Алина резко развернулась. У подножия лестницы, в синеватом ночном свете, стояла старуха, ветхая и древняя, как здешние оконные переплеты. Казалось, что с нее даже осыпалась чешуйками краска, оставляя пятна, похожие на следы разложения. Жидкие седые космы сухими водорослями свисали с желтого, как сыр, черепа. Старуха уставилась на Алину тусклыми бельмами глаз и повторила:
– Никого нет дома.
Голос был дребезжащим и мертвым, как если бы его записали на жестяной пластинке и проигрывали на патефоне с медной иглой.
– Спасибо, – ответила Алина и почти не услышала собственных слов за гулкими ударами сердца. – Я так и поняла. Уже ухожу.
Она осторожно спустилась на несколько ступеней и остановилась: проходить мимо старухи почему-то очень не хотелось. Та стояла неподвижно и не сводила с Алины мертвенно-голубого взгляда. Пахло лекарствами и застарелой мочой.
Алина ступила еще несколько шагов, быстро, как школьница, проскользнула мимо старухи и торопливо, почти бегом, стала спускаться ниже.
– Никого нет дома! – проскрежетала ей вслед жестяная пластинка. – Никого нет дома!

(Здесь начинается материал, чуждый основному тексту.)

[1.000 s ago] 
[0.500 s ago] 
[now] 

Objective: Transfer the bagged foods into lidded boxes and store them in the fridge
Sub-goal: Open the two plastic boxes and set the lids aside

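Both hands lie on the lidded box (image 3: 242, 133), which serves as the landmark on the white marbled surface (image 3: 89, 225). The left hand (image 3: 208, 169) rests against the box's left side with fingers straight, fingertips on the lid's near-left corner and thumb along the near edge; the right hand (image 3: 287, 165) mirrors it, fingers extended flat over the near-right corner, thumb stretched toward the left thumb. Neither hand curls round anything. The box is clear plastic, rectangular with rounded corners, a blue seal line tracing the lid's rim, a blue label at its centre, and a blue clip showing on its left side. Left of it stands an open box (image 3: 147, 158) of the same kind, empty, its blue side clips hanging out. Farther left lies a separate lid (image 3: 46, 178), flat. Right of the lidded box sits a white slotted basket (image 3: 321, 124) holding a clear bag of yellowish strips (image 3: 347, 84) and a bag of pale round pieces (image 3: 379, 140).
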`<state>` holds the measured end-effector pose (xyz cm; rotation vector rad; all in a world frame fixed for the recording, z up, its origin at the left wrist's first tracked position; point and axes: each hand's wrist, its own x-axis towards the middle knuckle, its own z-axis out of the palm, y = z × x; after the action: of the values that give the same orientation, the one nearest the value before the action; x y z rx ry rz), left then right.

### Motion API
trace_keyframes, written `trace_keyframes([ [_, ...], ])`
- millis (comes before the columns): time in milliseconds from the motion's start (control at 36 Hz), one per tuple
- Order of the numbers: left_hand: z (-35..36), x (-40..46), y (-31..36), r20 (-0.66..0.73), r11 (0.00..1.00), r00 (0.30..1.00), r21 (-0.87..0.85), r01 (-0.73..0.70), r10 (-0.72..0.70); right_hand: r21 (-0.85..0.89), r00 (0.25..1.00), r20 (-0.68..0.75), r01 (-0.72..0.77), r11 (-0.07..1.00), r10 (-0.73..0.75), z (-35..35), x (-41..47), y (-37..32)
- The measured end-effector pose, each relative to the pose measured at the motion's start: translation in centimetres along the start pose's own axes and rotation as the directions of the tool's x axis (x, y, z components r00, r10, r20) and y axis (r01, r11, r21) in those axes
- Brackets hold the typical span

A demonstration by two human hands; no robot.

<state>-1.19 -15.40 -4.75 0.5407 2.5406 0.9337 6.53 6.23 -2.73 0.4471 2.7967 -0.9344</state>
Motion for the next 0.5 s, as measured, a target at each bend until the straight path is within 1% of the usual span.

Алина выскочила из дома, с облегчением вдохнув влажный воздух. Она подошла к своей машине, постояла минуту, переводя дыхание, потом села за руль, вынула телефон и набрала номер.
– Семен, привет! Можешь завтра найти для меня немного времени?
Глава 5
25 февраля 20… г.
Обычно рядом с очередной записью в дневнике ставят и соответствующую ей дату. Но месяц назад я еще не вел дневник, а если уж взялся сейчас рассказывать все по порядку, то нужно написать и о предшествующих событиях, правдиво и без прикрас. Это очень важно: я не хочу, чтобы в моей истории оставалось место умалчиванию и не буду кривить душой перед теми, кто, возможно, когда-нибудь прочитает эти строки.
Итак, 25 февраля. Первый акт инквизиции. Первый настоящий бой в войне, на которую я был призван.
Про обстоятельства самого призвания я расскажу чуть позже. Мне еще нужно привыкнуть к Вам, как к собеседнику, пусть даже Вы и существуете пока в весьма гипотетическом будущем. Знаете, при начале знакомства ведь не каждый готов сразу выворачивать душу наизнанку, доверие – это процесс. Но расскажу обязательно.
За три недели до этого у меня были только второпях записанный на клочке бумаги номер телефона, имя – скорее всего, вымышленное, и твердая уверенность, нет, больше – знание, что носительница этого имени является ведьмой. Кроме того, мне был известен род ее занятий. Удивительно, но она и работала – если это можно назвать работой – то ли ведуньей, то ли знахаркой, то ли, как принято сейчас это называть, специалистом по белой магии и биоэнергетике. Воистину, такое возможно только в нынешнее безумное время: открыто признаться в колдовстве и не получить вилами в бок или не отправиться на костер. Огромное достижение просвещенного техническим прогрессом человечества.